La CPU souhaite attirer solennellement l’attention des pouvoirs publics nationaux et locaux sur la réforme territoriale en cours de discussion.

 

Par ses implications sur le plan de la reconfiguration des territoires, de recomposition des pouvoirs locaux, de nouvelle approche des politiques publiques, une telle réforme ne peut être pensée ni construite sans une mise en cohérence avec la reconfiguration du paysage universitaire.

 

Alors que, en conformité avec les dispositions de la loi ESR du 22 juillet 2013, qui prévoit une réorganisation profonde de l’ESR en territoire et qui implique et mobilise tous les acteurs depuis des mois, les projets et statuts des regroupements d’universités et d’établissements sont attendus pour le mois de juillet, l’annonce imminente d’une carte de redécoupage des régions induit une grande confusion dans la communauté de l’ESR. Ces regroupements, en cours de finalisation, ont été faits en cohérence avec les stratégies des territoires, et les politiques de site promues par le gouvernement (CPER, S3, FEDER).

 

La formation des compétences, l’insertion professionnelle des diplômés, le transfert de technologies et l’innovation, le développement économique, ou bien encore l’attractivité internationale sont autant de sujets qui mettent les universités ou leurs structures de coordination territoriale au cœur des enjeux territoriaux. Les universités entretiennent depuis de nombreuses années des relations partenariales fortes avec les collectivités territoriales qui se traduisent souvent par des contrats pluriannuels.

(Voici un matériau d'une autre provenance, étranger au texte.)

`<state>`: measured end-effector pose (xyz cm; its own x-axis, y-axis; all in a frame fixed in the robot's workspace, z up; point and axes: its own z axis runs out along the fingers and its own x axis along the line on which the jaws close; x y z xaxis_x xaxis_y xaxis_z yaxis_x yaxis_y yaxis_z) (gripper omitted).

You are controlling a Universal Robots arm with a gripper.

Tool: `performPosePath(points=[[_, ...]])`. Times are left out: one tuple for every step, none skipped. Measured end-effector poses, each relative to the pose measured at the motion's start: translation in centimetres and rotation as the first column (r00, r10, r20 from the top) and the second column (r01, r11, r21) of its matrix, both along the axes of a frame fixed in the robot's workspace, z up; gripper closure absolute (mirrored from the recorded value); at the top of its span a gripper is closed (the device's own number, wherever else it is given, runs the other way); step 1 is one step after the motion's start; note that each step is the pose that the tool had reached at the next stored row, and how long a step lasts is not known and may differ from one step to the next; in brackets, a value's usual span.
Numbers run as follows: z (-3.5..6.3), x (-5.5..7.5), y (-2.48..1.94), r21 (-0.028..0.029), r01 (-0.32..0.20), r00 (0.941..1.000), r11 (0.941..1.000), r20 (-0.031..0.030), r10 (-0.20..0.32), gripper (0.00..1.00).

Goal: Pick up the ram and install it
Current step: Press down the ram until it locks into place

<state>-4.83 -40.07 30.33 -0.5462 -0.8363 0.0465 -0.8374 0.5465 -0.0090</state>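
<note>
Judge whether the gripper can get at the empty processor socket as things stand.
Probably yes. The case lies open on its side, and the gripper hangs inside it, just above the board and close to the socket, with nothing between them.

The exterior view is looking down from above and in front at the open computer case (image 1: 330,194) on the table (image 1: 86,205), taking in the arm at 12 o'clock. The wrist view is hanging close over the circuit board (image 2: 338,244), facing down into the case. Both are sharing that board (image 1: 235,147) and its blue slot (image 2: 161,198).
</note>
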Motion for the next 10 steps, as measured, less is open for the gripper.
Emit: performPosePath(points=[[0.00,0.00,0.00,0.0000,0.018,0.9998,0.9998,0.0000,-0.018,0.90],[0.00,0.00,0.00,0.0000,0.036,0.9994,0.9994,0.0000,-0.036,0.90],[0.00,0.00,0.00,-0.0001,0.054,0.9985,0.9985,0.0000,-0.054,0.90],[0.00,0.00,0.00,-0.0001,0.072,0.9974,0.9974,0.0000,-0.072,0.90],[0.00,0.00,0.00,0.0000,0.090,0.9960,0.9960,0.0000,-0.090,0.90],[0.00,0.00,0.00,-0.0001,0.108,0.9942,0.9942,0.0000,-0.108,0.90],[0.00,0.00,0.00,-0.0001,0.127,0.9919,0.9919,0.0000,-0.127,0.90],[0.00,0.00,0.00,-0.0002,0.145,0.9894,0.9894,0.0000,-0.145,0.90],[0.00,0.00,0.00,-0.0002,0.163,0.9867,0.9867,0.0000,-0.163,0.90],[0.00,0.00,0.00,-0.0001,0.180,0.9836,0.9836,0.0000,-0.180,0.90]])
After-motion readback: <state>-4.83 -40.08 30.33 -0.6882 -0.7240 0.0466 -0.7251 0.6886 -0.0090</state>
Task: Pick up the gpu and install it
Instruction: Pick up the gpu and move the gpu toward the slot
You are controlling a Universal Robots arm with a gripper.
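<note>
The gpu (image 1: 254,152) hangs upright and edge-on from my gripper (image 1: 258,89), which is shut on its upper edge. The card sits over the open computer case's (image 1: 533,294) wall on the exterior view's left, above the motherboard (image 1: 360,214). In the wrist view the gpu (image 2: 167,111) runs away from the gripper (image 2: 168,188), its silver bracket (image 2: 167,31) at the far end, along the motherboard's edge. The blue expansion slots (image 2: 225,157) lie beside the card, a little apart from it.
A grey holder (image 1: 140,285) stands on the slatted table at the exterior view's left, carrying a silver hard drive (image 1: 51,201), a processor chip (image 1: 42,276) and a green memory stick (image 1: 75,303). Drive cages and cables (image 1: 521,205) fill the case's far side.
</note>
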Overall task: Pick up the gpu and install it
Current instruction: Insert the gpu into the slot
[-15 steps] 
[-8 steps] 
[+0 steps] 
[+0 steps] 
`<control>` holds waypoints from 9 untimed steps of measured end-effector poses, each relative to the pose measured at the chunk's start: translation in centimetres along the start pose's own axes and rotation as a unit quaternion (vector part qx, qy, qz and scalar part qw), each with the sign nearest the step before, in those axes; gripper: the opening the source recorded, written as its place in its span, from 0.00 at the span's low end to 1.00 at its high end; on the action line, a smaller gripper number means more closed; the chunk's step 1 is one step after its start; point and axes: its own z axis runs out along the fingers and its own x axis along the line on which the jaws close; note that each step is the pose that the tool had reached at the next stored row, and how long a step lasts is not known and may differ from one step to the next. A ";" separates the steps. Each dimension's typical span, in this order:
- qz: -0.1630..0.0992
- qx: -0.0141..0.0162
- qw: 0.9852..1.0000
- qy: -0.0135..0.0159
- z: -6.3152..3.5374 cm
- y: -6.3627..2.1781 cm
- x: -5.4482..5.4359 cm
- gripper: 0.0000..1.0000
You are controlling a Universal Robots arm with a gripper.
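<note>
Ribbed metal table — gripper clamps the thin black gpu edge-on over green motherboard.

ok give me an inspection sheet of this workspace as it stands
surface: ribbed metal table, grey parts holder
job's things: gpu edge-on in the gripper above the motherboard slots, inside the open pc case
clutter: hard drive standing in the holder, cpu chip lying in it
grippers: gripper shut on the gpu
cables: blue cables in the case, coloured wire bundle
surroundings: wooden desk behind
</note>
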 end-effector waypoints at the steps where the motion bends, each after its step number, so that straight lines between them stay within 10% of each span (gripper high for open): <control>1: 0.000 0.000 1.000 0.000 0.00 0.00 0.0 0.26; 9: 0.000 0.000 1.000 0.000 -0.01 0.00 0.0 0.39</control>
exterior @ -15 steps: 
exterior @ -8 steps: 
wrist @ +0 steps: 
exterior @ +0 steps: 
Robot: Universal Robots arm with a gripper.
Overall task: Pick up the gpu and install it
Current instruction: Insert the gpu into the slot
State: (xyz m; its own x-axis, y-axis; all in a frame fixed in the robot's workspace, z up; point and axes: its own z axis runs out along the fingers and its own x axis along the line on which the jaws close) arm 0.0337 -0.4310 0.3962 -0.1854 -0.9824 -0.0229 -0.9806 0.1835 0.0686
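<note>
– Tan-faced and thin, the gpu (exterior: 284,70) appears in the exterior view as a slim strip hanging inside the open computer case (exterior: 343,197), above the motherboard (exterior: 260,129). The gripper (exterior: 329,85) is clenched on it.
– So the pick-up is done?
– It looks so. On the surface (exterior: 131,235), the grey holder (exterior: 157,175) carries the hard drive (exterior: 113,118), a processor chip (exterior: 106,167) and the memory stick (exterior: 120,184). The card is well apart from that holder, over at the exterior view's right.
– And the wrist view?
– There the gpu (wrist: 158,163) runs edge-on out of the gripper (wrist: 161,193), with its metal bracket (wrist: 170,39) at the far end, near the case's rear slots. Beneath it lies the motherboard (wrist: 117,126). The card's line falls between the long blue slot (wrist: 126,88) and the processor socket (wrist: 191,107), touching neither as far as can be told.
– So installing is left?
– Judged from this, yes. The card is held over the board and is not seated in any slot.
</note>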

Les universités, comme les COMUE, ne se pensent pas sans leur territoire. Il n’est pas concevable que les regroupements en cours, qui s’appuient sur des fondements scientifiques, des complémentarités de formation, de recherche et d’innovation, au bénéfice de leur territoire, soient remis en cause quant à leur périmètre, à la faveur d’une recomposition territoriale faisant fi des réalités de l’Enseignement Supérieur et de la Recherche.

 

La CPU  demande qu’une réflexion systémique à l’échelle nationale soit menée rapidement pour tenir compte, dans la réforme territoriale, des stratégies déjà engagées par les régions et les  établissements d’enseignement supérieur et de recherche dans le cadre de l’application de la loi ESR. La CPU abordera cette problématique lors de sa rencontre avec le Président de l’ARF le 4 juin prochain.